An allegedly polyamorous poster

A Toronto school board recently put up posters proclaiming "Love Has No Gender" as a way of promoting LGBT tolerance. I find the image they chose to illustrate this point very interesting.

image description in text of post

The posters depict a series of overlapping hearts on which various bathroom-sign-symbol couples are depicted, mixing same-sex and opposite-sex pairings. The main controversy over the posters has centered on two hearts which depict three people -- one a man flanked by two women, the other a woman flanked by two men. Parents and other community members were outraged at this apparent endorsement of polyamory. Whether that was the original intention of the sign's makers is not clear. They have not given a definite statement, and some people hypothesize that the threesomes were meant to illustrate bisexuality. This raises several issues:

1. The conflation of polyamory with the LGBT movement. Many LGBT people are quick to condemn polyamory, both for its own sake and as a defense maneuver against attempts to use "slippery slope to polygamy" arguments to deny LGBT rights. At the same time, it's very common for polyamorists -- of all orientations -- to try to draw parallels between themselves and LGBT people, and to appropriate LGBT analyses and concepts for pro-poly uses. The proper relationship between the polyamory movement and the LGBT rights movement is still a very contentious question even among people who support both. (My own position is that polyamory is not in and of itself a form of queerness, nor should straight polyamorists appropriate LGBT ideas and analysis for their own situation, but I'm also not in a position to tell LGBT poly people that they can't see these parts of their lives and identities as inseparably connected.)
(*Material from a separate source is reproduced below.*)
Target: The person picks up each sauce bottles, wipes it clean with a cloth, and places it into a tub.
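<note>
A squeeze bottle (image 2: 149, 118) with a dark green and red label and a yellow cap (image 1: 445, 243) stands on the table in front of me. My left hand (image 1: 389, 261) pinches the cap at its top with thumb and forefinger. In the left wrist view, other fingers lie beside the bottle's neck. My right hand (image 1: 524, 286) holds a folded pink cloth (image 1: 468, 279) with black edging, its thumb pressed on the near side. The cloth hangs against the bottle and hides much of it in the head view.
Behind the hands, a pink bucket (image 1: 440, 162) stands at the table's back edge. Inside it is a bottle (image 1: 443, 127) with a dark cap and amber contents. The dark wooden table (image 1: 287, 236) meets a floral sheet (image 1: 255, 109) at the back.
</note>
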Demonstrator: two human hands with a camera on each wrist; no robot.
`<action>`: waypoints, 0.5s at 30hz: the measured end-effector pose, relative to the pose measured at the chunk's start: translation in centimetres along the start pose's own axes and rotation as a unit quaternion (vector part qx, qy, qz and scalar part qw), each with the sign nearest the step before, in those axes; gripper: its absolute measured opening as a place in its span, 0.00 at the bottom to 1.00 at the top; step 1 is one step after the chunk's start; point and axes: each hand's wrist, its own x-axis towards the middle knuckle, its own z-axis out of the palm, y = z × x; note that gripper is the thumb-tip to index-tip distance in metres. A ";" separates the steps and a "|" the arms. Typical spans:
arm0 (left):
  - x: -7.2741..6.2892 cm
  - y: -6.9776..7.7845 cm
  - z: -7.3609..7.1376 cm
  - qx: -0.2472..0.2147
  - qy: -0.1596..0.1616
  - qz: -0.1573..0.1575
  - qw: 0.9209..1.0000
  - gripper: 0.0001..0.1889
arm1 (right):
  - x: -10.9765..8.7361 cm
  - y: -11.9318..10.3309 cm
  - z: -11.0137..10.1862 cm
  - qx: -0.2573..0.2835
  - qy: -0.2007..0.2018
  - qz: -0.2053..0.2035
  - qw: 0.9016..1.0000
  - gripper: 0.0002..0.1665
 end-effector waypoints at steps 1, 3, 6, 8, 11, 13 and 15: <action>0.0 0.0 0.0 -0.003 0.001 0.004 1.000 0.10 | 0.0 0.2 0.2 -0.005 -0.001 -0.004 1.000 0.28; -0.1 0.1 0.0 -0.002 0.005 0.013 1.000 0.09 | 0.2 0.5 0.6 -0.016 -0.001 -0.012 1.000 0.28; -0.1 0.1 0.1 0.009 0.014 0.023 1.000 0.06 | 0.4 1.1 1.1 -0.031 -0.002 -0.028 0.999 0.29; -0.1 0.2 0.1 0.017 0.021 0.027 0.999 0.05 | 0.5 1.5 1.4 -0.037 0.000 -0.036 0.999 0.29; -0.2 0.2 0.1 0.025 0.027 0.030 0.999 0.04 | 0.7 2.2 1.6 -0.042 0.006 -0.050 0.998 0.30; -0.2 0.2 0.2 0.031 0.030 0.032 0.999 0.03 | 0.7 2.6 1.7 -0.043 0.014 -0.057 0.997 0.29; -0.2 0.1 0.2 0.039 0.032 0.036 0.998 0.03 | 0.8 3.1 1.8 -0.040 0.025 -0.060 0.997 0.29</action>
2. The visual representation of bisexuality. It has become a cultural commonplace to represent heterosexuality with a picture of a stick man and a stick woman, and thus to represent gay and lesbian relationships as two stick men or two stick women respectively. This framework leaves us with two basic choices for representing bisexuality. On the one hand, since a bisexual monogamous partnered person will be in either a same-sex relationship or an opposite-sex relationship at a given time, they are covered by representations of both of those relationships -- at the cost of erasing any explicit acknowledgement that their orientation is broader than their current specific partner. On the other hand, one could (as some speculate the Toronto poster was trying to do) show a person in two relationships with partners of different sexes. This surely highlights their bisexuality, but in doing so it risks feeding a biphobic narrative that says bisexual people can't make up their minds, or can't be monogamous because they need "one of each" to be satisfied.
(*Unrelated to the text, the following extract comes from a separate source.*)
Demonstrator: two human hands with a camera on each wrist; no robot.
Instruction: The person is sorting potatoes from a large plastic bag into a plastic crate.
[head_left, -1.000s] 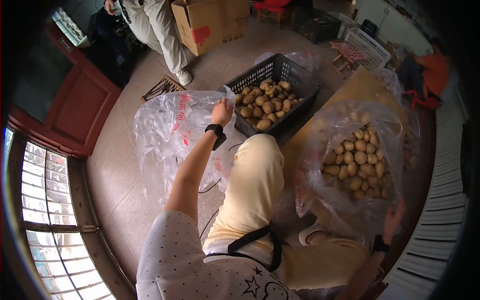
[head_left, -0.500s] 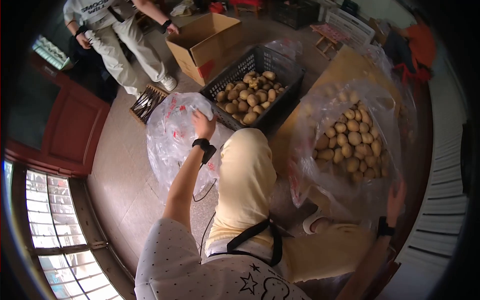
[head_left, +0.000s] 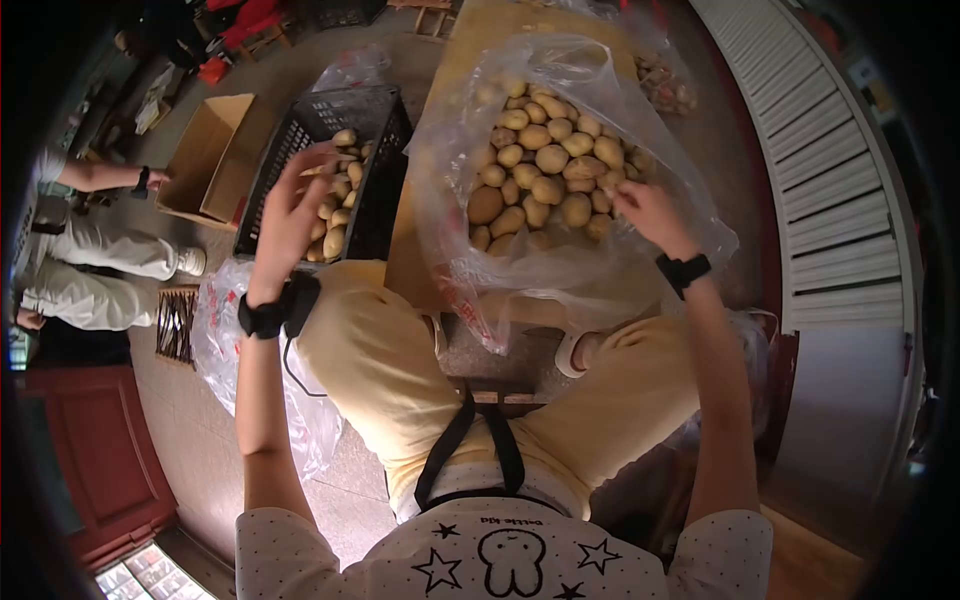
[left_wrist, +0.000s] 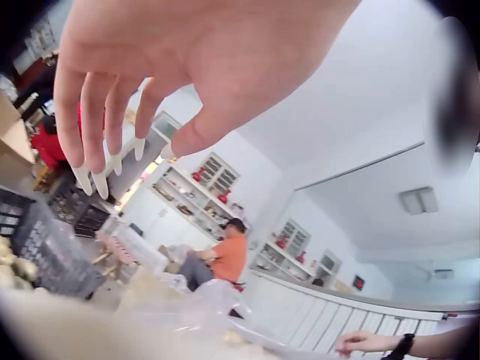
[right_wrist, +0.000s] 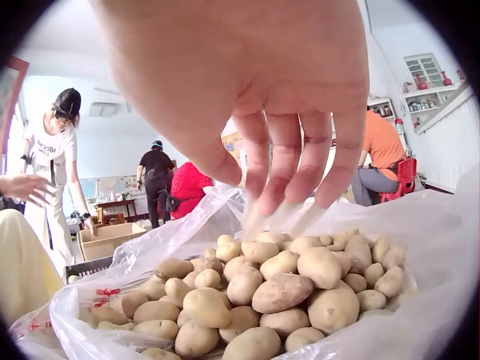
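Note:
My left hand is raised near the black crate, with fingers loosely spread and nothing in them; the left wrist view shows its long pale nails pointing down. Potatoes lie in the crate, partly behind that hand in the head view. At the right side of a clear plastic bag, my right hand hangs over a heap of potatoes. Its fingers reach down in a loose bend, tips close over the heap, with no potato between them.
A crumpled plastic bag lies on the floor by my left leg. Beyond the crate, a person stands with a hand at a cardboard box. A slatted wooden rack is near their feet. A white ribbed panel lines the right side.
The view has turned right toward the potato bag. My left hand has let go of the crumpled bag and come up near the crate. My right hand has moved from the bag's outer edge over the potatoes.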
But beyond the question of the sign's (alleged) pro-polyamory message, I notice several other issues with the way it represents relationships:

3. The use of bathroom stick figures. The stick man and woman are widely recognizable symbols of maleness and femaleness. But they're also problematic. First, they establish a clear gender binary -- you're either a man or a woman, with no other shades or flavors of gender available. This effectively excludes non-binary people from representation in the very tolerance campaign that ought to be supporting them. The stick figures used in this poster also reinforce the idea of male as an unmarked norm -- the unadorned, basic stick figure is the male, while the modified stick figure (with a dress on) is the female. Men are thus framed as the default or standard human, while women are a variation on the model.

4. "Handicapped" is apparently a gender now. Several of the hearts show a standard male or female figure paired with a stick figure in a wheelchair. This is perhaps understandable as a way of trying to promote diversity, but it ends up backfiring. For one thing, disability is the only other axis of difference that is inserted into the picture -- race is entirely absent, for example, as is class. By making the wheelchair symbol the third type of person in the picture, it separates people with disabilities from the gender system. This is particularly problematic because there are cultural narratives about disabled people being non-sexual and falling short of gender ideals.
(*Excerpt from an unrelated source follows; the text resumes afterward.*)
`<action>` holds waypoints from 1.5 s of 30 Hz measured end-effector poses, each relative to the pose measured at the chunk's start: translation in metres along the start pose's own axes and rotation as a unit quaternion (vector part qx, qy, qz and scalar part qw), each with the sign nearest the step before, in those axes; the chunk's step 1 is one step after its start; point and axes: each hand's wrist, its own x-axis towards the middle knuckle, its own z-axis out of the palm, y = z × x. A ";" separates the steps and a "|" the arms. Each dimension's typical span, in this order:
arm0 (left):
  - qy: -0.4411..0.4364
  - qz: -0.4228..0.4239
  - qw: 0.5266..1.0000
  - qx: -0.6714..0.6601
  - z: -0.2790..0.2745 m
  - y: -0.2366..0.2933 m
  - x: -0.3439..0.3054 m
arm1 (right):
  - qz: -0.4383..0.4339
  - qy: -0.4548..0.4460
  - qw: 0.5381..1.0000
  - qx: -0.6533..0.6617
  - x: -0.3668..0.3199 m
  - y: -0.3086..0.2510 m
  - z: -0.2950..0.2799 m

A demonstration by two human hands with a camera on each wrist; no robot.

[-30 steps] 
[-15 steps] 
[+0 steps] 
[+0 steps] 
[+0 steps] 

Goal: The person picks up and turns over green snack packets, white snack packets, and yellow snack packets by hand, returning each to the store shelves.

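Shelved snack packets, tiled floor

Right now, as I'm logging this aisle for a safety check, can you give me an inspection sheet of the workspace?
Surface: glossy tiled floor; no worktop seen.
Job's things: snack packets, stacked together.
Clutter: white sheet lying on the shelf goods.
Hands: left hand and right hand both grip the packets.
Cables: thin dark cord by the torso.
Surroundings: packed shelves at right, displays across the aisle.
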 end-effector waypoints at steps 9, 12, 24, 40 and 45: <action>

Why would we grant a rape exception to an abortion ban?

Republicans are falling all over themselves to say stupid things about whether they would allow an exception to an abortion ban in the case of pregnancies resulting from rape. But the idea of a "rape exception" strikes me as largely incoherent.

Let's take the pro-life side at their word that their overriding concern is the protection of human life, and that in their judgment the fetus's right to life outweighs the mother's interest in not having it. Given such premises I think it makes absolute sense to say, as a number of prominent Republicans have, that a person's right to life is not contingent on the circumstances of their conception. After all, after the child is born -- when pro-choicers would agree that the child has a right to life that trumps the mother's interests -- we would not condone infanticide if the child was a result of rape. "It sucks that you got raped, but don't punish the child for that" seems to be the only coherent position for someone who puts a fetal right to life above all else.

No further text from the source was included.